Whatever your views of migration, a consensus ought to be possible on one thing: if migrants do send money home, as much as possible of the hard-earned dollars that they send should actually get there, to be spent on putting feeding the kids, putting them through school or even having a bit of fun (that’s allowed too).
But according to some excellent new research by the ODI, one in eight dollars remitted to Africa is creamed off by intermediaries – a much higher level than for other regions. They launched the report at a meeting in London last week, and the high preponderance of Africans at the launch bore witness to the anger this level of rent-seeking arouses.
Some highlights from the exec sum:
‘Remittances to Africa are rising. In 2013, transfers to the region were valued at $32 billion, or around 2% of GDP. Charges on remittances to Africa are well above global average levels. Migrants sending $200 home can expect to pay 12% in charges, which is almost double the global average (see graph). While the governments of the G8 and the G20 have pledged to reduce charges to 5%, there is no evidence of any decline in the fees incurred by Africa’s diaspora.

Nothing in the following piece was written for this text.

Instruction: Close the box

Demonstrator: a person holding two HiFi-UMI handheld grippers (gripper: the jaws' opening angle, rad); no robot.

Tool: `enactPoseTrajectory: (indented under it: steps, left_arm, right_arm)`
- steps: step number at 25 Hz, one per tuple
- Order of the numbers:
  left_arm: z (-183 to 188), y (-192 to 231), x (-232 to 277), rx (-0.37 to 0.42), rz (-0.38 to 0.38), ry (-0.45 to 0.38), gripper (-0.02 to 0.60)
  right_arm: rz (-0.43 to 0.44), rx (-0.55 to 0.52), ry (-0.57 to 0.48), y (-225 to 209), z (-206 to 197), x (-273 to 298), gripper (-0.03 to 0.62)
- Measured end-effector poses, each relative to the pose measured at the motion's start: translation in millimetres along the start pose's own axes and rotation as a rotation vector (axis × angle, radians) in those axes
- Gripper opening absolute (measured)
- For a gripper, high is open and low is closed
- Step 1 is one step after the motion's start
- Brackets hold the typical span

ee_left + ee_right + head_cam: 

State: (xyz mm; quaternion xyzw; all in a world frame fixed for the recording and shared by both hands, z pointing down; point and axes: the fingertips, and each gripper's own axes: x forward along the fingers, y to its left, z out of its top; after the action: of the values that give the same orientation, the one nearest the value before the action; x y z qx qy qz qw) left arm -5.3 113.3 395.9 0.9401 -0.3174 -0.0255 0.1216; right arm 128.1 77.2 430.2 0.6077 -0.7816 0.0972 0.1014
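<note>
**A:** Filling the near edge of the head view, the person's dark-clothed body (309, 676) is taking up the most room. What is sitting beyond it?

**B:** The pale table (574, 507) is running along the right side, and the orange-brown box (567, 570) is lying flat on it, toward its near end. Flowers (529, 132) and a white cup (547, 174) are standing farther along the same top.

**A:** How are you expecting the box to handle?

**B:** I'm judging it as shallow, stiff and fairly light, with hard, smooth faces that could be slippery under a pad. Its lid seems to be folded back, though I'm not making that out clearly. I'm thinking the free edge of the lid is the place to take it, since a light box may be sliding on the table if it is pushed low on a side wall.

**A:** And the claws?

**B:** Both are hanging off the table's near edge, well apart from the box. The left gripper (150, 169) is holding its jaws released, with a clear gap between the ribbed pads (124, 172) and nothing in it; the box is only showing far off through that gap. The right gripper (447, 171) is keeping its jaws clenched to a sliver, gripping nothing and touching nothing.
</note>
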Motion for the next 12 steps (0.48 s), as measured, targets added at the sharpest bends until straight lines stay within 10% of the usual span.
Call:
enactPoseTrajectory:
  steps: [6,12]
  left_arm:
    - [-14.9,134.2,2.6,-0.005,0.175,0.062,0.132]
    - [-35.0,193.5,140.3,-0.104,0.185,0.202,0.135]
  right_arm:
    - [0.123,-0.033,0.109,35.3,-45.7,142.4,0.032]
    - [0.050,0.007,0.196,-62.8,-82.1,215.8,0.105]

Four factors combine to drive up charges. The first is limited competition. Global markets are dominated by an oligopoly of money transfer operators (MTOs) and regional sub-Saharan African markets by a duopoly. Just two companies – Western Union and MoneyGram – account for an estimated two-thirds of remittance pay-out locations in Africa. As in any market, limited competition is a barrier to cost reduction and efficiency gains.
Second, there is evidence of ‘exclusivity agreements’ between money transfer operators, agents and banks. These agreements restrict competition in an already highly concentrated market.
Fourth, financial exclusion and poor regulation in Africa escalate costs. Few Africans have access to formal accounts (which limits their choice of pay-out providers) and most governments require payments to take place through banks, most of which combine high costs with limited reach and low efficiency.’
The panel and Q&A generated some interesting additional thoughts:
The Rwandan High Commissioner, Williams Nkurunziza: ‘I thought capitalism was about fairness and effort, not squeezing money out of Rwanda through some kind of cartel. This is absolutely distressing. We need to advocate for fair trade in goods and services, including money transfers. Western Union controls the vast majority of the outlets in Rwanda, and charges are closer to 18-19%, not 12% as ODI says.’
Mr Nkurunziza pointed to Western regulations as a barrier to entry for new players (the massive cost of jumping through the ever-increasing hoops of due diligence on money laundering and counter-terrorism). ‘Your regulations are taking food from our widows and children. We need to open the market here; tone down the level of oversight that means only the big guys can play.’
Then he got really interesting (and earned a round of applause), pointing out the double standards inherent in the West’s rules on capital and labour. ‘The West exports capital, we export people. Double taxation treaties protect Western transnational corporations in Africa, allowing them to avoid the higher levels of taxation. How can we find a way to ensure our migrants are sheltered from your high taxation – surely the same arguments should apply?’
From the audience, Onyekachi Wambu of AffordUK pointed out that his organization has worked on this, with its Remitaid proposal, arguing for tax rebates on money remitted by migrants in the UK, but progress ground to a halt with the 2008 crash. Maybe time to pick it up again?
Another African speaker cautioned against presenting the remittance question as ‘baddie white transnationals v victimised Africans’, pointing out that African governments are often some of the worst offenders.
In fairness, ODI picked this up in its report:
‘Remittance corridors within Africa have some of the highest charge structures in the world. Migrant workers from Mozambique sending money home from South Africa, or Ghanaians remitting money from Nigeria, can face charges well in excess of 20%.’
What I liked about this migration discussion, compared to the ideologized, polarized mud-slinging that usually takes place, was its emphasis on making existing migration work better for poor people, and its sensible recommendations:
‘This report calls for a number of measures to lower Africa’s ‘remittance super tax’, including:
- Investigation of global MTOs by anti-trust bodies in the EU and the US to identify areas in which market concentration and commercial practices are artificially inflating charges.
- Greater transparency in the provision of information on foreign-exchange conversion charges, drawing on the example of Dodd-Frank legislation in the United States.
- Regulatory reform in Africa to revoke ‘exclusivity agreements’ between MTOs on the one side, and banks and agents on the other, and promote the use of micro-finance institutions and post offices as remittance pay-out agencies. Governments and MTOs should work to promote mobile banking as a strategy to support the development of more inclusive financial systems.
- Engagement by Africa’s diaspora and wider civilsociety groups to put remittances at the centre of the development agenda. The public interests represented by Africa’s diaspora and remittance receivers should be placed above the commercial interests of MTOs and banks.’